Aim of the exercise: Of the lines in the data below, write out exactly those from the one holding "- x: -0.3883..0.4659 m" through the one holding "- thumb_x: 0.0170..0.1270", both included.

——

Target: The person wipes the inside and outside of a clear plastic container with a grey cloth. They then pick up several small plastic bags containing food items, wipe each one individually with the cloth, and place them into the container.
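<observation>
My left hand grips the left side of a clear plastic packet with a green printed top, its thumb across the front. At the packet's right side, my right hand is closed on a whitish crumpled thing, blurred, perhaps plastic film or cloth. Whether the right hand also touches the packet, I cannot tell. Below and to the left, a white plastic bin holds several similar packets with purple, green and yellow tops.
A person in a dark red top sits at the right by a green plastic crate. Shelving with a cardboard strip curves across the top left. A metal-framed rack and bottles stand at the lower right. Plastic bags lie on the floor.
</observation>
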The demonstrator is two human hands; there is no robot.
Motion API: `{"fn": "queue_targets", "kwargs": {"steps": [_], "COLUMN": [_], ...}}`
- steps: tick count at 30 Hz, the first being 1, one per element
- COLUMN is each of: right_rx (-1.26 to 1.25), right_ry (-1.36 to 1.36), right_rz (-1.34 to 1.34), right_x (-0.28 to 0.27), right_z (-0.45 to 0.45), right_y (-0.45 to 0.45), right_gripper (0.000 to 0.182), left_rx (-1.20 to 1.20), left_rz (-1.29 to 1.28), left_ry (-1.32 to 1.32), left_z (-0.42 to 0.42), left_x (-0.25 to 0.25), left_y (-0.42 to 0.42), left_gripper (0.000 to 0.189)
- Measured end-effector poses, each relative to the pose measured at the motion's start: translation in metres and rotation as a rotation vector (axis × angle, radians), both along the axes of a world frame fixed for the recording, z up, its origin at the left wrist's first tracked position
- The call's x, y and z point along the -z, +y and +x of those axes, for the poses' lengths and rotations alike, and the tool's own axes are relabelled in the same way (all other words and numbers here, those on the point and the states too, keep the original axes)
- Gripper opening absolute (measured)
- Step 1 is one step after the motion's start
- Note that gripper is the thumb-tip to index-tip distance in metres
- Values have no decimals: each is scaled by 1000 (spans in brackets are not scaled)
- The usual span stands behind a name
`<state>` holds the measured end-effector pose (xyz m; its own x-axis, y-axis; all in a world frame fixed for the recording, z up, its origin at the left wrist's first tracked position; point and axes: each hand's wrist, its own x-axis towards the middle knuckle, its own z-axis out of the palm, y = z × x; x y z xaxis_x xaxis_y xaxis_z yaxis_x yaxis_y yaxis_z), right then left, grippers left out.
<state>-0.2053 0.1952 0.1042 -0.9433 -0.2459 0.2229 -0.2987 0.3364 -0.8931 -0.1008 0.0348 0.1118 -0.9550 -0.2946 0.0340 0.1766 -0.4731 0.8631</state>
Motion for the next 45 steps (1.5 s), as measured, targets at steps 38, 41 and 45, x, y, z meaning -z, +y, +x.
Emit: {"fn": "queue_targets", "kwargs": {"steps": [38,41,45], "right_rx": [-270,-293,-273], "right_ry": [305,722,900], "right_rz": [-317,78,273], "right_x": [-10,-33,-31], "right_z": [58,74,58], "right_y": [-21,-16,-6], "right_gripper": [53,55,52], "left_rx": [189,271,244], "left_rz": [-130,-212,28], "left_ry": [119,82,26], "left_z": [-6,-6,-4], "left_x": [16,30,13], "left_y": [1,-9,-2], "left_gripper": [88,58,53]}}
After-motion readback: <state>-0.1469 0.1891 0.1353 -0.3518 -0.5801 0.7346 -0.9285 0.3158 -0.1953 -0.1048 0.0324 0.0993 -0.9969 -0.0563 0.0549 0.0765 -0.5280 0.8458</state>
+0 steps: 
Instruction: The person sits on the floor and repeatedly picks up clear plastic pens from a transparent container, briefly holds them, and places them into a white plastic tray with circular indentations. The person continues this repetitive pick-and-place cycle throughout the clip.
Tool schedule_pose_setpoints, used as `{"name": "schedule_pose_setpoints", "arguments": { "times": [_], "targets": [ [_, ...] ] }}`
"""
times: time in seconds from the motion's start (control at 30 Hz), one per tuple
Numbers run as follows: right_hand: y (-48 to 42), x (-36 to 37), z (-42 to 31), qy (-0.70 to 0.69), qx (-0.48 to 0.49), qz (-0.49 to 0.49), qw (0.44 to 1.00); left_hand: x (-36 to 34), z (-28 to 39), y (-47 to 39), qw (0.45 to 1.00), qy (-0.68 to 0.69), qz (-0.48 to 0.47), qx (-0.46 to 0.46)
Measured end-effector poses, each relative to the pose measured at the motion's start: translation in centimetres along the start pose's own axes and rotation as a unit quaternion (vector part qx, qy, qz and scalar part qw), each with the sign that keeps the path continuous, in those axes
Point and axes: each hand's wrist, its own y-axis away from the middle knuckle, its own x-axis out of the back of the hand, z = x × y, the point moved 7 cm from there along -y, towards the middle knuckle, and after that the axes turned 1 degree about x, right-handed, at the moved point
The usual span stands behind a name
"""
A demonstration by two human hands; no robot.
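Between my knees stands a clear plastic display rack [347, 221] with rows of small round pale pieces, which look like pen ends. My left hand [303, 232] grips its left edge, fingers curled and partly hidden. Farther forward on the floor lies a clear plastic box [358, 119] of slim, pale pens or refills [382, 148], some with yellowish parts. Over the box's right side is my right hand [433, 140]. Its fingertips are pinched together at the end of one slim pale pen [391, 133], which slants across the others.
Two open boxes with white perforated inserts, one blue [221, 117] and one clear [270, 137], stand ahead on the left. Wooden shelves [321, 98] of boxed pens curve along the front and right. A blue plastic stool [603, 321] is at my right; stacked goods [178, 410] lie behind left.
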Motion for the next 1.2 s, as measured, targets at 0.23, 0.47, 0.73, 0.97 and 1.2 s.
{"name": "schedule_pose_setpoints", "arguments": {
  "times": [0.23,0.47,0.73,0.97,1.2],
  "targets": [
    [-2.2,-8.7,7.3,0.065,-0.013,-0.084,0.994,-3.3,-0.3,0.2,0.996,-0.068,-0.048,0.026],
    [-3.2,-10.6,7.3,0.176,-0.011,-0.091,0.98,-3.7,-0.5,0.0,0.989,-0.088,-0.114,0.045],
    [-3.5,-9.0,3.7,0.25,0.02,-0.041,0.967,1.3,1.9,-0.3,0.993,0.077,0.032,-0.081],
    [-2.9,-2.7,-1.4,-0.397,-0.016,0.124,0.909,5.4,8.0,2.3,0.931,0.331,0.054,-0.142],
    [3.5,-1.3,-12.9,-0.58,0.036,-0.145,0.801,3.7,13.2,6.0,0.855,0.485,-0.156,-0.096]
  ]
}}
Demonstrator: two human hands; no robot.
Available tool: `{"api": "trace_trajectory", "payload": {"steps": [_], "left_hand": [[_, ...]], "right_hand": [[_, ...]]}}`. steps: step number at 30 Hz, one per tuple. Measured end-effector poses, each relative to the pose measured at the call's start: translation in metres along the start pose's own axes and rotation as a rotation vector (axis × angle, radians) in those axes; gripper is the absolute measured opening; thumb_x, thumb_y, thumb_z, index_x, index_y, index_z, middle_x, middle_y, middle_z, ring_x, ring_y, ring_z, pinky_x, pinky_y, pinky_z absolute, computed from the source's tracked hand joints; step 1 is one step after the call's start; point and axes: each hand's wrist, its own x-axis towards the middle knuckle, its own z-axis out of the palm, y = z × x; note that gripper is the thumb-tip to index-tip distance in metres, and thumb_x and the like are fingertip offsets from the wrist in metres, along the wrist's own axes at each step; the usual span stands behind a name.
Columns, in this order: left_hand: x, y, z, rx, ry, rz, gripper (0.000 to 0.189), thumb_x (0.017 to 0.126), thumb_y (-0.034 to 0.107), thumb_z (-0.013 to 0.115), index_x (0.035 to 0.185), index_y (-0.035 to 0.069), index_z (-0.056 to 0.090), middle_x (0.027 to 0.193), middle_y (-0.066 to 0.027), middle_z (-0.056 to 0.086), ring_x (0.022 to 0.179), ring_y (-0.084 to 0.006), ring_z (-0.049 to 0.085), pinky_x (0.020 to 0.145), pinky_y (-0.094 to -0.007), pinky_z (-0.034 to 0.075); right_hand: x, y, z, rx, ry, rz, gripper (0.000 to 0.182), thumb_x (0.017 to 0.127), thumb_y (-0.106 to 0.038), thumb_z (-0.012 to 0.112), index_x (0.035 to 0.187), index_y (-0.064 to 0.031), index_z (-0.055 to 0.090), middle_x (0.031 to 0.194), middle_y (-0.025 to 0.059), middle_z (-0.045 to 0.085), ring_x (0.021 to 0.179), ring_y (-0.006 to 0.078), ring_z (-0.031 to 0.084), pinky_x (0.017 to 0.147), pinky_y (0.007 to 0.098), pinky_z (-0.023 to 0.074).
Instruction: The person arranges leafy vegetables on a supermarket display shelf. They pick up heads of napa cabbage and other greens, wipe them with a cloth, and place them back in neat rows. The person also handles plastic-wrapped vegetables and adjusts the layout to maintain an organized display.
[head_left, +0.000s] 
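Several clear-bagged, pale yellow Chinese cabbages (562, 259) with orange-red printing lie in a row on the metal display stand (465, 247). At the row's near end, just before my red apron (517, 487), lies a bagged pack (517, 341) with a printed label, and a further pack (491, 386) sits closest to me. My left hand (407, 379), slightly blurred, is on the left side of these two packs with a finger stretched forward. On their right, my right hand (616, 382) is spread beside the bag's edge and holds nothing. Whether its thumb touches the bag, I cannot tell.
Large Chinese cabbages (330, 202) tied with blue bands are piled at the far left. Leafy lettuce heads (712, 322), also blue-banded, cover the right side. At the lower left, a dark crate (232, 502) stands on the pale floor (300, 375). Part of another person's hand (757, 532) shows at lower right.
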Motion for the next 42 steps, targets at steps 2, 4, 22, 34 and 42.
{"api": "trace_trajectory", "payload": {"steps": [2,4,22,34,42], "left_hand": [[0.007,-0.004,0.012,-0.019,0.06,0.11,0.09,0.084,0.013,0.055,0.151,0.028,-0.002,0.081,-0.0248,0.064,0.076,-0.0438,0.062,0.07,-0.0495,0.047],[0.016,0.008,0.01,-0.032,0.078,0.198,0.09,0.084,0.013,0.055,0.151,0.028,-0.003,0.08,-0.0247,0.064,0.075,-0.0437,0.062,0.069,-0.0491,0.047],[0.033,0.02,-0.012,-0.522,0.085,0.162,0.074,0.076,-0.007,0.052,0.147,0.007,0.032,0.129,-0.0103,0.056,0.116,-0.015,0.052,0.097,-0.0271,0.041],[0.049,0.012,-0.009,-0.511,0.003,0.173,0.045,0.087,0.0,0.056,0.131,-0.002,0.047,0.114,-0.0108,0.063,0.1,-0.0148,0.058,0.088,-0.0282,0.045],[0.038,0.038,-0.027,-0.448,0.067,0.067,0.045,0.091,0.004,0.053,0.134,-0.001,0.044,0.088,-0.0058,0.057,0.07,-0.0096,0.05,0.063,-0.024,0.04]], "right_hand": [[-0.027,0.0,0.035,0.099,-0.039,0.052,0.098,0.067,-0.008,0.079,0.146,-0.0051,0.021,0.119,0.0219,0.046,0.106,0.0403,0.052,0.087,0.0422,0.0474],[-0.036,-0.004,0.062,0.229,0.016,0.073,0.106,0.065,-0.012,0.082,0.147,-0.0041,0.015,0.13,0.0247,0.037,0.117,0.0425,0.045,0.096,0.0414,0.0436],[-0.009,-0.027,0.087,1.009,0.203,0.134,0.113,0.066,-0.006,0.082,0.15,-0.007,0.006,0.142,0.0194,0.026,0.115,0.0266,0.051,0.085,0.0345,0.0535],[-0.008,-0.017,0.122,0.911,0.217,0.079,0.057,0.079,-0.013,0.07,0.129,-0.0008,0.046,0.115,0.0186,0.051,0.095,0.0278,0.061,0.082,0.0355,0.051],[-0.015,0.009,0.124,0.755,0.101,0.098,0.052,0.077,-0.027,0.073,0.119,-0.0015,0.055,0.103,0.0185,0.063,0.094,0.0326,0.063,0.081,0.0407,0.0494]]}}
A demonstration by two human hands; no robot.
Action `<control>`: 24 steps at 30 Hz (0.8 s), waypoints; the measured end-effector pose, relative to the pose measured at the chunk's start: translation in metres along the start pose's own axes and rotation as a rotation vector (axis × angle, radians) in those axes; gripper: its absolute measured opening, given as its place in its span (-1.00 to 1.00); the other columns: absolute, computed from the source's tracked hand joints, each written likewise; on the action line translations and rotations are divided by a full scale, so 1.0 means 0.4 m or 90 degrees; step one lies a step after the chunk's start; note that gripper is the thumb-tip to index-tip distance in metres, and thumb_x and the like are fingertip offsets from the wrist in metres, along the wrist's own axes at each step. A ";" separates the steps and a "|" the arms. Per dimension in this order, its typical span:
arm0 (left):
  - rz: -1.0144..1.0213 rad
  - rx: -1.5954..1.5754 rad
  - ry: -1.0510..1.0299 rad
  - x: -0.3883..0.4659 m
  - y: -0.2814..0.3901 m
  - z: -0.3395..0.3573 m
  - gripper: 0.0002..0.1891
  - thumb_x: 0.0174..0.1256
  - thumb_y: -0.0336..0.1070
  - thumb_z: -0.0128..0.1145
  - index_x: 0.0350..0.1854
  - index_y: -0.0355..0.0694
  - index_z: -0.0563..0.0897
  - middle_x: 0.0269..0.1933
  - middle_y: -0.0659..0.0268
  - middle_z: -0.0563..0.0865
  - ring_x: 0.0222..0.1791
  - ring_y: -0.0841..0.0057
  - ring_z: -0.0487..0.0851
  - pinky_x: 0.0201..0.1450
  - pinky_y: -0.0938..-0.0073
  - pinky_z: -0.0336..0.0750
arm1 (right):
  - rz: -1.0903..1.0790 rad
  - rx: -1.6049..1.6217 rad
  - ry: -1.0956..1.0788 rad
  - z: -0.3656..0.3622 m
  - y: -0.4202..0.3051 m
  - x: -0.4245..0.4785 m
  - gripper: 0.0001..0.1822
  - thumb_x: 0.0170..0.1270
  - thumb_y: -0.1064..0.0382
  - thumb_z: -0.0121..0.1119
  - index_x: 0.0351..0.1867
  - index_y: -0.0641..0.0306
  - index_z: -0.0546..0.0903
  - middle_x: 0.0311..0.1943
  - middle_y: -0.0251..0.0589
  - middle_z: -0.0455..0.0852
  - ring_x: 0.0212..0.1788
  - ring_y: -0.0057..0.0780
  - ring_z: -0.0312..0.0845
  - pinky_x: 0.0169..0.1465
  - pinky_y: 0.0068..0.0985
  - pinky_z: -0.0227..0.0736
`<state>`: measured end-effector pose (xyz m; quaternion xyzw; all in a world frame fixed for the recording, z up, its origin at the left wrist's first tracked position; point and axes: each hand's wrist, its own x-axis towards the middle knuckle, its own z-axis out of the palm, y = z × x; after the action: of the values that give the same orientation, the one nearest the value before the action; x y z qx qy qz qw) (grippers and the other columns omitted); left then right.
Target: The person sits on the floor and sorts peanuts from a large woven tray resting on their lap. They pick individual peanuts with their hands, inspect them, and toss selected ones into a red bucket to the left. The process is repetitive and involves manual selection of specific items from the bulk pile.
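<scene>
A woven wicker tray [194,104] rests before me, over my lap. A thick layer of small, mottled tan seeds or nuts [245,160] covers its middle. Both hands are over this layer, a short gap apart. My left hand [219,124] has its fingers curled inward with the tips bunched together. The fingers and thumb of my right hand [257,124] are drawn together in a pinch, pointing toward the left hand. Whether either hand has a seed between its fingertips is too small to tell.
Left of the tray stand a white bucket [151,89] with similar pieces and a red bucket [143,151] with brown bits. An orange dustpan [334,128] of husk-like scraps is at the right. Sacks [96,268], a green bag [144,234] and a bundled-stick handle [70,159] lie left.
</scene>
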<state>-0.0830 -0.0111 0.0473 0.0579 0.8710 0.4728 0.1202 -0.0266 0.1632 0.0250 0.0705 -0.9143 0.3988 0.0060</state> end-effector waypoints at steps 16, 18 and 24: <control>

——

Answer for this exercise:
  - x: -0.3883..0.4659 m
  - y: -0.2814..0.3901 m
  - z: -0.3395..0.3573 m
  - gripper: 0.0002..0.1891
  - thumb_x: 0.0174..0.1256
  - thumb_y: -0.0336..0.1070
  - thumb_z: -0.0128..0.1145
  - index_x: 0.0350..0.1854
  - index_y: -0.0355..0.0694
  - index_z: -0.0563..0.0897
  - middle_x: 0.0269..0.1933
  - middle_y: -0.0659..0.0268
  - middle_z: -0.0563..0.0865
  - ring_x: 0.0222..0.1791
  - ring_y: -0.0841..0.0057
  - ring_z: -0.0487..0.0851
  - pinky_x: 0.0201..0.1450
  - pinky_y: -0.0938..-0.0073
  - pinky_z: -0.0336..0.0750
arm1 (right):
  - rz: -1.0903..1.0790 rad
  - rx: -1.6049..1.6217 rad
  - ry: -1.0956..1.0788 rad
  - z: -0.3656..0.3622 m
  - y: -0.4202..0.3051 m
  - x: -0.4245..0.4785 m
  - gripper: 0.0001..0.1822
  - thumb_x: 0.0170..0.1270

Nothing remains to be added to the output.